TASK STATEMENT -> Nothing belongs in the answer except the lines of the material that include "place".

++++ SUPPLIED DATA ++++

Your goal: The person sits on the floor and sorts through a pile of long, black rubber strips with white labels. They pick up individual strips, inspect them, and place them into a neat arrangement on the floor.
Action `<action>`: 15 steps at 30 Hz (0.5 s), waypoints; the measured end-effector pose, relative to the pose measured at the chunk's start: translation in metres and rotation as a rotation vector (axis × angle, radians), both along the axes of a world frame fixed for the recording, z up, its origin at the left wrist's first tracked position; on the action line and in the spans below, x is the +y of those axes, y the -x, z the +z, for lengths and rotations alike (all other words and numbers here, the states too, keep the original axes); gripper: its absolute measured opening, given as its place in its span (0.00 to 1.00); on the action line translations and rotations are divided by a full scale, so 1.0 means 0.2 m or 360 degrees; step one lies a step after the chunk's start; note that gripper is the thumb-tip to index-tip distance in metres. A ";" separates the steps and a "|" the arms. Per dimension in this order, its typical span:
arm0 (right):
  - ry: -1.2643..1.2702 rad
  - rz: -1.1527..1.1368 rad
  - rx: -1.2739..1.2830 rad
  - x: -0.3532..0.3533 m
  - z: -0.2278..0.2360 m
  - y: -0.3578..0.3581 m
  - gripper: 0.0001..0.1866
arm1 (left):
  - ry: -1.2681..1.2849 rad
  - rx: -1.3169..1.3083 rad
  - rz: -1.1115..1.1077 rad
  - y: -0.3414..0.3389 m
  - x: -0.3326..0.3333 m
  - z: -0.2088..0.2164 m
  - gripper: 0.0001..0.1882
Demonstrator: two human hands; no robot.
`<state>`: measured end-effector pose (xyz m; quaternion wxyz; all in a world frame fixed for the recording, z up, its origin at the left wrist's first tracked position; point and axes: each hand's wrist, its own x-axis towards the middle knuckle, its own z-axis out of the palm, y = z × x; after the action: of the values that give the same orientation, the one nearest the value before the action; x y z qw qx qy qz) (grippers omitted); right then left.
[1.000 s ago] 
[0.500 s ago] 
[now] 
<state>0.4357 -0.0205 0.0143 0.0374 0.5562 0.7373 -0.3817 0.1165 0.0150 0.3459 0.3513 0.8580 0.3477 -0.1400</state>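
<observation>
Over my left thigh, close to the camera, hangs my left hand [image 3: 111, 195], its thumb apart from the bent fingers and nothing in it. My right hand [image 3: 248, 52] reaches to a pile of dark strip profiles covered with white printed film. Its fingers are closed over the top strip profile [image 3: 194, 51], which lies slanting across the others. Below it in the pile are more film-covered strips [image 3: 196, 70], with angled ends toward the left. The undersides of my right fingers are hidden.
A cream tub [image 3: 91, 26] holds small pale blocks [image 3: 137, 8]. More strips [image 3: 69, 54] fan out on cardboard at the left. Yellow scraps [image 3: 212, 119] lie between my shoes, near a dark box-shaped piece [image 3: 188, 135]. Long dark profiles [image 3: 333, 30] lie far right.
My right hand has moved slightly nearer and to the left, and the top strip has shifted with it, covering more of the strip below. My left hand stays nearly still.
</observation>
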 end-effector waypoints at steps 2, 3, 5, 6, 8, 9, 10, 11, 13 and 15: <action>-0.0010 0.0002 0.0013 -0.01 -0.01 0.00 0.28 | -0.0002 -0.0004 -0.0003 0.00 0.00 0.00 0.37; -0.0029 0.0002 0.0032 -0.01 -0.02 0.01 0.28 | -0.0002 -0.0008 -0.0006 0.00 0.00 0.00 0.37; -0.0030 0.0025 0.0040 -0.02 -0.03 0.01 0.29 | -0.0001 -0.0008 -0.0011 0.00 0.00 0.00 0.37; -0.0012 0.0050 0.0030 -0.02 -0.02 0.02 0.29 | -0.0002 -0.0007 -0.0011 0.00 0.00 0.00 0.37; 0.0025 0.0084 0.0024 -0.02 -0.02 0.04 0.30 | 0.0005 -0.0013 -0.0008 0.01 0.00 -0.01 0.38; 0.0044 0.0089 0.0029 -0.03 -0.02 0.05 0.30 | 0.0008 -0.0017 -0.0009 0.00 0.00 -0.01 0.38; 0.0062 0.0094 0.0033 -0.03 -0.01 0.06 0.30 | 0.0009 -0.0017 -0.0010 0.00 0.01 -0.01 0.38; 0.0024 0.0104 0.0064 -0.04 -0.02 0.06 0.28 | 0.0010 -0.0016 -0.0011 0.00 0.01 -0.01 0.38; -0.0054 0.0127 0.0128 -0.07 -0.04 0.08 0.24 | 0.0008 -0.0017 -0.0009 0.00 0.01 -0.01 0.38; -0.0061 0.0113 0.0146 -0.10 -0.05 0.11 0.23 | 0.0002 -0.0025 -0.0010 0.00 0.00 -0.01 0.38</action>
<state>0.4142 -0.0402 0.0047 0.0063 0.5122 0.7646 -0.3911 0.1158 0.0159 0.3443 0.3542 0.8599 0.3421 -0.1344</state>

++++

PROBLEM SOLUTION ->
Your goal: The person sits on the floor and sorts through a pile of long, black rubber strips with white labels. They pick up individual strips, inspect them, and place them into a neat arrangement on the floor.
Action `<action>`: 15 steps at 30 Hz (0.5 s), waypoints; the measured end-effector pose, relative to the pose measured at the chunk's start: translation in metres and rotation as a rotation vector (axis × angle, radians), both along the axes of a world frame fixed for the recording, z up, its origin at the left wrist's first tracked position; on the action line and in the spans below, x is the +y of those axes, y the -x, z the +z, for lengths and rotations alike (all other words and numbers here, the states too, keep the original axes); gripper: its absolute measured opening, given as its place in its span (0.00 to 1.00); on the action line translations and rotations are divided by a full scale, so 1.0 means 0.2 m or 360 degrees; step one lies a step after the chunk's start; note that gripper is the thumb-tip to index-tip distance in metres. A ";" separates the steps and a "|" the arms. Per dimension in this order, its typical span:

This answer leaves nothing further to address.